Greece occupied Smyrna on 15 May 1919, while Mustafa Kemal Pasha (later Atatürk), who was to become the leader of the Turkish opposition to the Treaty of Sèvres, landed in Samsun on 19 May 1919, an action that is regarded as the beginning of the Turkish War of Independence. Mustafa Kemal united the protesting voices in Anatolia and began a nationalist movement to repel the Allied armies that had occupied the Ottoman Empire and establish new borders for a sovereign Turkish nation. The Turkish nation would be Western in civilisation and would elevate Turkish culture that had faded under Arab culture; this included disassociating Islam from Arab culture and restricted it to the private sphere.
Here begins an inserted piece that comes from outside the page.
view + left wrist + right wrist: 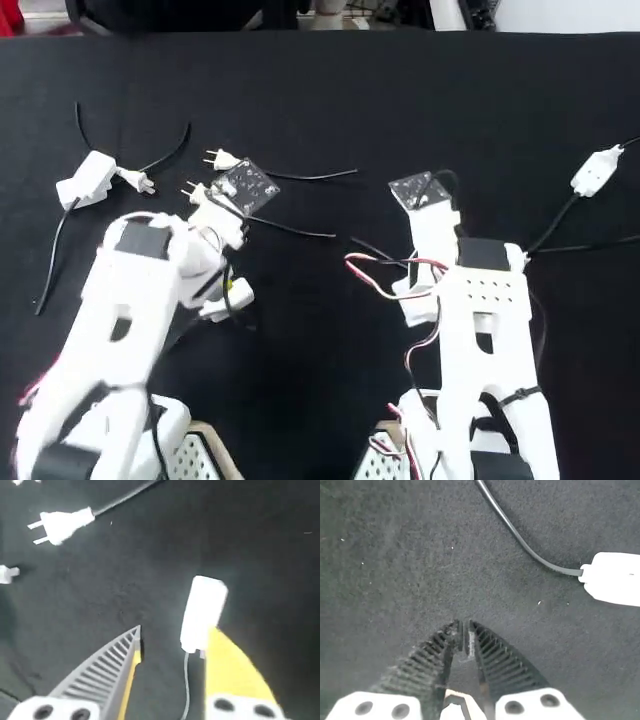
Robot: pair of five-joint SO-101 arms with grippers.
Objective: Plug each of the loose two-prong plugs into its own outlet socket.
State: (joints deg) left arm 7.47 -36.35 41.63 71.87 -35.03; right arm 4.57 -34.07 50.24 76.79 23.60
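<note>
Three two-prong plugs loose on the left half of the black table (320, 90), all well short of the far edge. First plug (222, 160) nearest the far edge, prongs toward the left edge, plug cord (310, 176) trailing toward the middle. Second plug (196, 189) just nearer than the first, close against the tip of the left arm (130, 300). Third plug (138, 180) farther toward the left edge, just beside a white block (85, 180), prongs turned away from it.

Left jaws wide apart, low over the table: one grey and ribbed, one yellow. Between them a white corded piece (204, 609), rounded at its end, touching the inner face of the yellow jaw and clear of the grey one; plug or socket, cannot tell. Beyond it in the left wrist view, the first plug (62, 524), flat on the table, well apart from the piece.

Right arm (480, 300) at the middle-right of the table, pointing at the far edge, red-and-white wires (385, 275) looped at its side. Right jaws closed to a thin slit, tips just above the table. White socket (597, 170) near the right edge, well apart from those tips, socket cord (555, 225) leading back toward the right arm. Same socket (615, 577) in the right wrist view, off to one side of the jaws, its cord curving away over the table.
</note>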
The Turkish Parliament in Ankara formally abolished the Sultanate and the Treaty of Lausanne (1923) ended all conflict and replaced previous treaties to constitute modern Turkey. The treaty provided for a population exchange between Greece and Turkey.

The treaty also contained a declaration of amnesty for the perpetrators of crimes that were committed between 1914 and 1922, a period which was marked by many atrocities. The Greek genocide was the systematic killing of the Christian–Ottoman Greek population of Anatolia which started before World War I, and continued during the war and its aftermath (1914–1922).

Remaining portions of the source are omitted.